**Exercise requirements:** In the listing below, find each line with the string "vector" and report it.

**Data block:**
■ ■ ■ ■
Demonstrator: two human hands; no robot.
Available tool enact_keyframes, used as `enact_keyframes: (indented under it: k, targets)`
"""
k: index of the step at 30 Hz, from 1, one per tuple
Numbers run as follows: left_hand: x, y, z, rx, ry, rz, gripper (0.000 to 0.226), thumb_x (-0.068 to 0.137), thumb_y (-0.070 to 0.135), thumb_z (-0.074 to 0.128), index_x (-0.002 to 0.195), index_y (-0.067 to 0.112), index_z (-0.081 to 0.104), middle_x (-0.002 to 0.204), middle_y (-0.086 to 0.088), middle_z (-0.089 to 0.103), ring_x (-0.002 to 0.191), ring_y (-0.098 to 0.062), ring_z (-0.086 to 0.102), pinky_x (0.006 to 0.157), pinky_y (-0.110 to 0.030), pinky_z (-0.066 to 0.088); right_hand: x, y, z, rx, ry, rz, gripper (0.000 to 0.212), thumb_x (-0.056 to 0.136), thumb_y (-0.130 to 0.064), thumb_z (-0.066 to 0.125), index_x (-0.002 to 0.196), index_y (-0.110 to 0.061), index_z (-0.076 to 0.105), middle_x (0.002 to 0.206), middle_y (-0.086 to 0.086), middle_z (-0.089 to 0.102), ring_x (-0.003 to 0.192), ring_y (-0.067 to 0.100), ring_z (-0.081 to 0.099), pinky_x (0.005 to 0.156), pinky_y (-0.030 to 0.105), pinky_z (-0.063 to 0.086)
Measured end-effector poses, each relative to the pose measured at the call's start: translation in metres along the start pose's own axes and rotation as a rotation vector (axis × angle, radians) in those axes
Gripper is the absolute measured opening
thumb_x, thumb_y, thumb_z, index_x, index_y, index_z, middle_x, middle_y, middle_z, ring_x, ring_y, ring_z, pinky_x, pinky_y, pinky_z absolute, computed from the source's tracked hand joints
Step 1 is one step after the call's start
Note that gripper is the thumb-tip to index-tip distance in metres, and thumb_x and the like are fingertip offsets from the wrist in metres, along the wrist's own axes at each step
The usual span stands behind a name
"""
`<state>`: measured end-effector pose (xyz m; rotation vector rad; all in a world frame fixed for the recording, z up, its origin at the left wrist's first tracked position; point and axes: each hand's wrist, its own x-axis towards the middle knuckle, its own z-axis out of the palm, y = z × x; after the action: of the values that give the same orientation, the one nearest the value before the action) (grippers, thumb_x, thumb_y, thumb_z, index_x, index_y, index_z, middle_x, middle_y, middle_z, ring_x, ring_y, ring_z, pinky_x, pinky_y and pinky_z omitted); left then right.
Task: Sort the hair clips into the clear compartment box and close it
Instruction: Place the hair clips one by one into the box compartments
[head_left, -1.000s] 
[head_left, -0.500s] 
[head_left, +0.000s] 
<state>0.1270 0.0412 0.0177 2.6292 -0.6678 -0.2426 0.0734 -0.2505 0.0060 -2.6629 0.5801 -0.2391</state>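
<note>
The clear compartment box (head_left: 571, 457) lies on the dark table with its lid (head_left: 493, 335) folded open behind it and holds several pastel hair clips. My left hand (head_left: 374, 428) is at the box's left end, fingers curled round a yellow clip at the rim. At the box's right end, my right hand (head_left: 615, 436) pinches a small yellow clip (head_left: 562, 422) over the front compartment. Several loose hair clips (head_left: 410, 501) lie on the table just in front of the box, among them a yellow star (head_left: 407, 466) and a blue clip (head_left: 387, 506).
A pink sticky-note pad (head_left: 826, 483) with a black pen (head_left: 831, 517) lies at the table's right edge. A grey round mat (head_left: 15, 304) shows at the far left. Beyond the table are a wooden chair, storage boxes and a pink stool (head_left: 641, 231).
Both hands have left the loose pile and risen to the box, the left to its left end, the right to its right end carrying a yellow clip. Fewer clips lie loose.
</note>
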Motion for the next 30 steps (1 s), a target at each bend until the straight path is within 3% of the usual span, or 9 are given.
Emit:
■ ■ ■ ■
**Task solution:**
Measured end-effector poses, each relative to the pose measured at the call's start: translation in metres along the start pose's own axes and rotation as a rotation vector (axis × angle, radians) in those axes
`<state>`: measured end-effector pose (xyz m; rotation vector rad; all in a world frame fixed for the recording, z up, its origin at the left wrist's first tracked position; point and axes: each hand's wrist, its own x-axis towards the middle knuckle, its own z-axis out of the palm, y = z × x; after the action: of the values that give the same orientation, the one nearest the value before the action) (grippers, thumb_x, thumb_y, thumb_z, index_x, index_y, index_z, middle_x, middle_y, middle_z, ring_x, ring_y, ring_z, pinky_x, pinky_y and pinky_z omitted); left then right.

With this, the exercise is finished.